89Bio Q4 2024 Earnings Report
Key Takeaways
89bio reported a net loss of $118.4 million for the three months ended December 31, 2024. The company's cash, cash equivalents, and marketable securities totaled $440.0 million as of December 31, 2024. The Phase 3 ENTRUST trial in severe hypertriglyceridemia (SHTG) will be unblinded after study completion at Week 52 vs. Week 26 following discussions with the U.S. Food and Drug Administration (FDA); topline data are now expected in 1Q 2026.
Initiated Phase 3 ENLIGHTEN-Fibrosis and ENLIGHTEN-Cirrhosis trials in MASH.
Completed enrollment in the Phase 3 ENTRUST trial for SHTG.
Completed follow-on equity offerings in 4Q 2024 and 1Q 2025, grossing $143.7 million and $287.5 million, respectively.
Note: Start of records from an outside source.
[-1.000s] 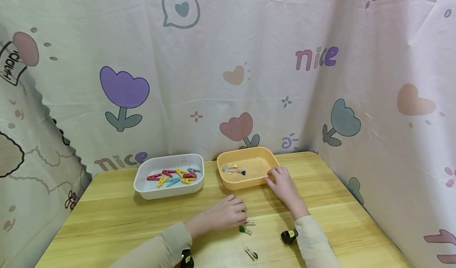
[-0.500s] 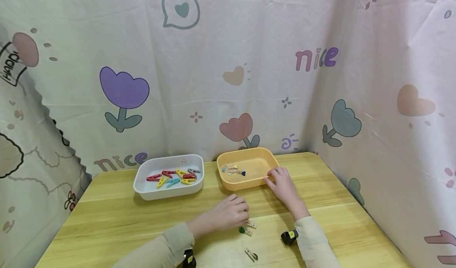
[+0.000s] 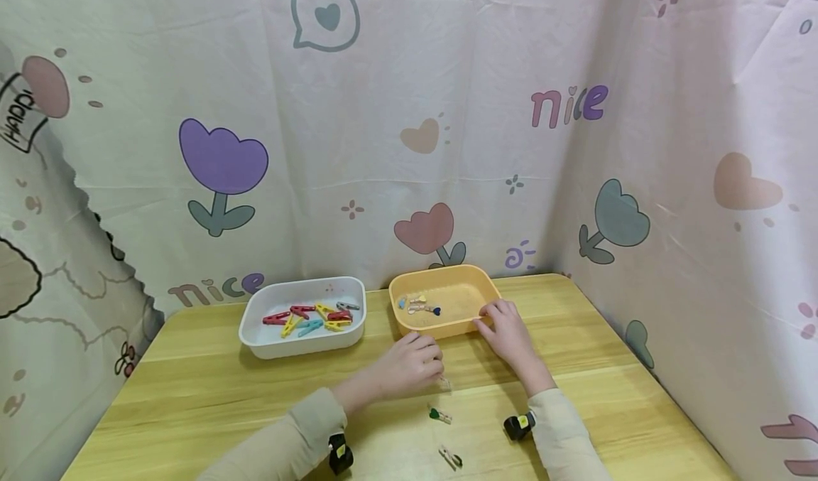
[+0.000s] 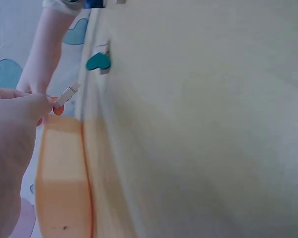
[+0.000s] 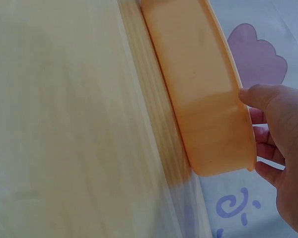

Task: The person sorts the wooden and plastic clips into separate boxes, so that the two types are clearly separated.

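Note:
My left hand [image 3: 409,362] pinches a small wooden clothespin [image 4: 67,95] with an orange-red decoration, partly hidden by the fingertips. The hand is above the table, just in front of the yellow-orange bin [image 5: 203,74]. With thumb and fingers on either side of the rim, my right hand [image 3: 508,330] grips that bin at its near right corner. Several small clothespins [image 3: 418,308] lie at the left inside the bin. On the table nearer the person are a clothespin with a green heart [image 3: 440,415] and another small clothespin [image 3: 450,457].
A white bin [image 3: 290,347] with several red, yellow, blue and grey plastic clothespins stands left of the yellow-orange one. Both are near the table's back edge, before a printed curtain [image 3: 358,111]. Each wrist wears a black camera.
My left hand has lifted a clothespin from beside the green-heart one and moved slightly away from the person, toward the yellow-orange bin. My right hand stays on the rim.

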Available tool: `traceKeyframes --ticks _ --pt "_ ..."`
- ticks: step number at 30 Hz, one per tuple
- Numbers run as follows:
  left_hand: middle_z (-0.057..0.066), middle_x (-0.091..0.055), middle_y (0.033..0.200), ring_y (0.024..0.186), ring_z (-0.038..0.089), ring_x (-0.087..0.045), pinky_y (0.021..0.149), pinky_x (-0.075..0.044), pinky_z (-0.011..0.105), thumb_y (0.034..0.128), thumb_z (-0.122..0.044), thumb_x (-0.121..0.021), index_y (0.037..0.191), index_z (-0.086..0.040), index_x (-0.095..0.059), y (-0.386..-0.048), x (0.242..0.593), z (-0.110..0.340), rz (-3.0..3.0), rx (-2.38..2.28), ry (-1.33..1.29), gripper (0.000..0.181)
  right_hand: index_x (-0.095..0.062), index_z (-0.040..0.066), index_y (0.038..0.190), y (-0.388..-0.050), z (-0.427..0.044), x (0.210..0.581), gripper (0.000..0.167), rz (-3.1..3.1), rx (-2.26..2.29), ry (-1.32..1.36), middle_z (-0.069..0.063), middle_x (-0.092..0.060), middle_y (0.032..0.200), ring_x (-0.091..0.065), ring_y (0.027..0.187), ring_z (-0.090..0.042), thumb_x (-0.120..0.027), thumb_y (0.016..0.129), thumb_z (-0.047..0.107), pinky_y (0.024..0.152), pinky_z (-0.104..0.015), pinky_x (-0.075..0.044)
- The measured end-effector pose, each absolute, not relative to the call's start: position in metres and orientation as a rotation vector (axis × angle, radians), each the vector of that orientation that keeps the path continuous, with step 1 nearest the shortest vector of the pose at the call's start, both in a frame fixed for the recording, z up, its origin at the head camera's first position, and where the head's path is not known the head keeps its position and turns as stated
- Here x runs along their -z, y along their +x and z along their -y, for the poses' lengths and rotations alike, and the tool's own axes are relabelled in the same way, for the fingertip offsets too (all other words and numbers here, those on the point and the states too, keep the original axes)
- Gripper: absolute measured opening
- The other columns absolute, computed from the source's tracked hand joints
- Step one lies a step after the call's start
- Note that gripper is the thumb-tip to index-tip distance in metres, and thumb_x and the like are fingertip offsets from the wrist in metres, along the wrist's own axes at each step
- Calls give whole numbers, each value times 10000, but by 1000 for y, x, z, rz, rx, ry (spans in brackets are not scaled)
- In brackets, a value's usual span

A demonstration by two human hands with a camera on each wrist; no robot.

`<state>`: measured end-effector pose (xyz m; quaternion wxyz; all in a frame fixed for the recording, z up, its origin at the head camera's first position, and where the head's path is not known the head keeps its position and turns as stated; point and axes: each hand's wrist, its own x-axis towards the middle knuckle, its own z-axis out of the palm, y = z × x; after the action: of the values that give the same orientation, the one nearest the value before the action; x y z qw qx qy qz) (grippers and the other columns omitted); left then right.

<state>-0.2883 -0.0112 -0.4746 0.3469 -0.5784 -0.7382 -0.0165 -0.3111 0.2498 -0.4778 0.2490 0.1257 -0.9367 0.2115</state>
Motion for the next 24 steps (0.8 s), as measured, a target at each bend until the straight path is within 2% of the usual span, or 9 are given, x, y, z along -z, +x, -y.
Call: traceKeyframes --ticks 9,17,21,24 --pt "-90 -658 948 963 130 -570 821 -424 280 915 -259 -658 908 -223 -721 -300 458 16 1977 147 -1465 73 -654 84 910 -310 -251 479 181 2546 -572 342 -80 -607 978 -522 983 -276 -742 857 233 889 -428 -450" --pt "-49 -666 936 988 171 -609 890 -512 386 848 -249 -738 868 -191 -709 -314 442 23 1936 159 -1368 68 -659 86 913 -310 -250 479 177 2534 -578 346 -70 -601 959 -528 995 -278 -747 852 227 888 -430 -455" --pt "-43 -669 929 956 164 -612 843 -479 339 821 -232 -761 855 -192 -709 -321 436 26 1930 165 -1321 74 -658 88 912 -310 -250 478 177 2534 -575 351 -71 -600 962 -528 995 -281 -746 854 230 894 -432 -454" --pt "-38 -674 949 959 161 -602 830 -464 323 842 -232 -743 868 -193 -709 -326 434 29 1963 184 -1299 58 -658 87 911 -310 -250 478 171 2534 -576 355 -72 -600 961 -530 991 -283 -741 858 228 894 -431 -453"
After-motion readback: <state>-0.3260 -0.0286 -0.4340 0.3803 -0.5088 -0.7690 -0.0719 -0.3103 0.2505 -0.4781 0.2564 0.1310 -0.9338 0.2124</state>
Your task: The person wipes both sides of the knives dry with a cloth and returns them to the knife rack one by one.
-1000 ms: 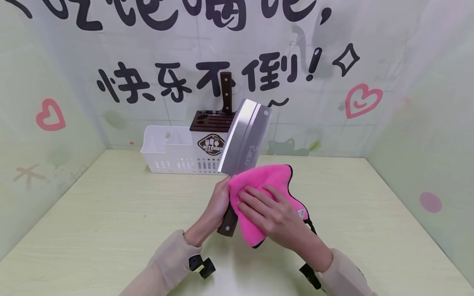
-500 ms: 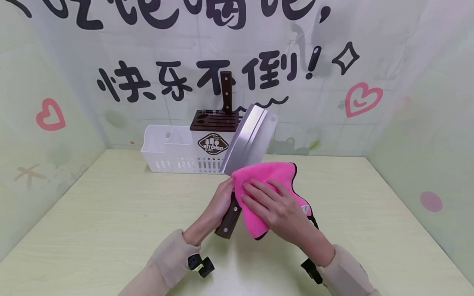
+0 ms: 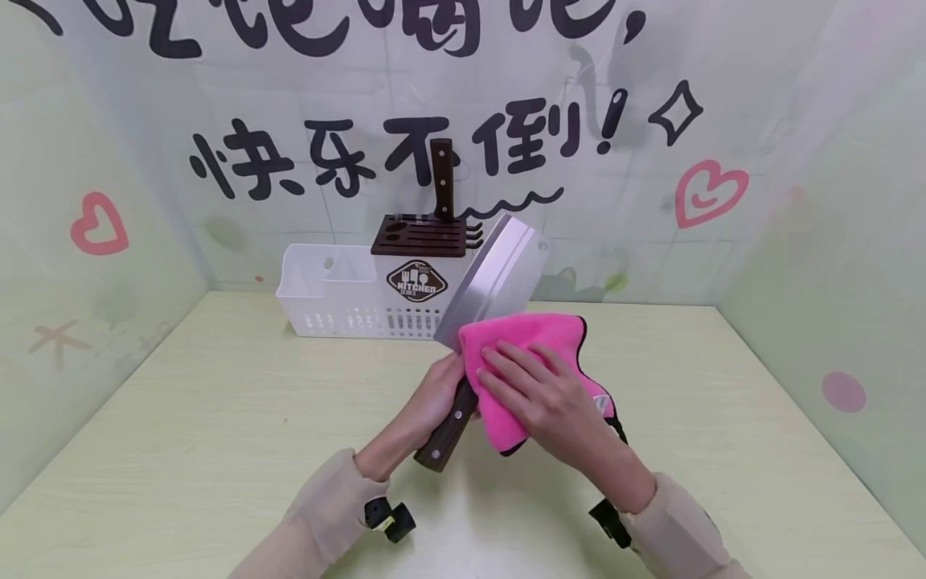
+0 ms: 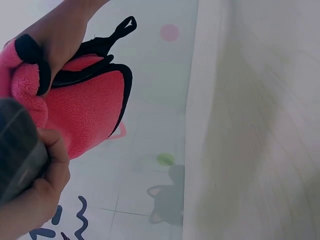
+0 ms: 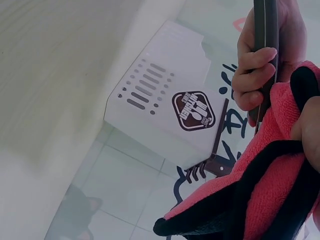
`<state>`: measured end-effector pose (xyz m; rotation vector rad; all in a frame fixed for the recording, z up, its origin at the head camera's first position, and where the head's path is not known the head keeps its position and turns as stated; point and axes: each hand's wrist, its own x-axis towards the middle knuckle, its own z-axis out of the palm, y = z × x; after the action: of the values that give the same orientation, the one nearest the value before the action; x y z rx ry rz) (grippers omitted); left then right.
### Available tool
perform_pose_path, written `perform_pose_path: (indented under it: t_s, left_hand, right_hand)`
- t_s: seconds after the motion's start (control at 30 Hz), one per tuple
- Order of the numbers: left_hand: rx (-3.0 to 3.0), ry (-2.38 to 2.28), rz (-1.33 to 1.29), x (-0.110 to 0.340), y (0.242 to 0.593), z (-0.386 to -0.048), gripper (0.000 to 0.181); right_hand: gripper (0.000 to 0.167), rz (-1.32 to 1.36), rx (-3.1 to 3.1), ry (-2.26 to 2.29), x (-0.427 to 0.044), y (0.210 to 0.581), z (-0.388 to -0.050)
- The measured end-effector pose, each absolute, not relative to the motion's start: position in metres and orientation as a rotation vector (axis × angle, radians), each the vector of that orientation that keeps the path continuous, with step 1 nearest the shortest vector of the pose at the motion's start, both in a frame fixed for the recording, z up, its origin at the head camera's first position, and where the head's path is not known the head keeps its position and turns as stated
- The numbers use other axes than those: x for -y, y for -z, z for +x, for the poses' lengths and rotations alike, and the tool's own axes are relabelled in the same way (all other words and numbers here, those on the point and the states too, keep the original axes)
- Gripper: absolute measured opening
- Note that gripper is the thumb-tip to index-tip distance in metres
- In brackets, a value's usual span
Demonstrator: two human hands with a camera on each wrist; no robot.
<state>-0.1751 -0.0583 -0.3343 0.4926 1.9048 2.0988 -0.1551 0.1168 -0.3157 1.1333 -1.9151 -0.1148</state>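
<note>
My left hand (image 3: 434, 396) grips the dark wooden handle (image 3: 447, 434) of a cleaver (image 3: 492, 277), its fingers curled round it in the right wrist view. The cleaver is held above the table, its broad steel blade pointing up and leaning right. A pink towel (image 3: 531, 334) with black edging lies over the lower blade, by the handle. My right hand (image 3: 542, 398) holds the towel against the blade, fingers spread across it. In the left wrist view, the towel (image 4: 92, 105) bunches around the hand and its black loop hangs free. The blade part under the towel is hidden.
Behind the cleaver, a white perforated rack (image 3: 329, 301) with a dark slotted knife block top (image 3: 418, 235) stands on the table (image 3: 217, 450). One brown-handled knife (image 3: 442, 178) stands upright in it. A printed wall (image 3: 629, 241) closes off the back.
The cleaver has tilted further to the right, its blade tip moving right and slightly down. Both hands have shifted a little right and up, with the towel staying on the lower blade.
</note>
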Motion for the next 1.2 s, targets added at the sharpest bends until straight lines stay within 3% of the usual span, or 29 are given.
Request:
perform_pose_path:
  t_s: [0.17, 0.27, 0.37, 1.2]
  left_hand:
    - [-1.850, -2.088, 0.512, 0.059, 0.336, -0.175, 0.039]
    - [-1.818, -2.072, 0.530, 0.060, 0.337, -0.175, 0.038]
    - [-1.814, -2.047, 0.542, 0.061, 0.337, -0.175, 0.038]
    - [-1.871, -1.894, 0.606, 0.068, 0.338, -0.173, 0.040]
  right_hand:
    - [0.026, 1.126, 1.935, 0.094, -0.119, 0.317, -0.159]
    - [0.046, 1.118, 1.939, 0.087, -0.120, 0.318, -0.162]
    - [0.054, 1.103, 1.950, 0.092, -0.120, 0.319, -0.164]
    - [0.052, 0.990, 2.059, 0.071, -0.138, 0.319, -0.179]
Cash, cash equivalents, and marketable securities totaled $440.0 million as of December 31, 2024.
89Bio
89Bio
Forward Guidance
89bio is focused on advancing its clinical trials and completing scale-up and regulatory activities for a potential BLA filing, pending positive Phase 3 trial results.
Positive Outlook
- Potential for accelerated approval in the United States and conditional approval in Europe for MASH.
- Ongoing Phase 3 trials for pegozafermin in MASH and SHTG.
- Regulatory feedback obtained from the FDA and EMA.
- Pegozafermin has potential as a best-in-class therapy for liver and cardiometabolic diseases.
- Data analyses from the Phase 2b ENLIVEN trial highlighting potential anti-fibrotic effects
Challenges Ahead
- Topline data from ENTRUST trial now expected in 1Q 2026.
- Reliance on positive results from Phase 3 trials for BLA filing.
- Increased R&D expenses due to contract manufacturing and clinical trial costs.
- Uncertainties regarding the timing and outcome of clinical trials.
- Dependence on the success of lead product candidate, pegozafermin.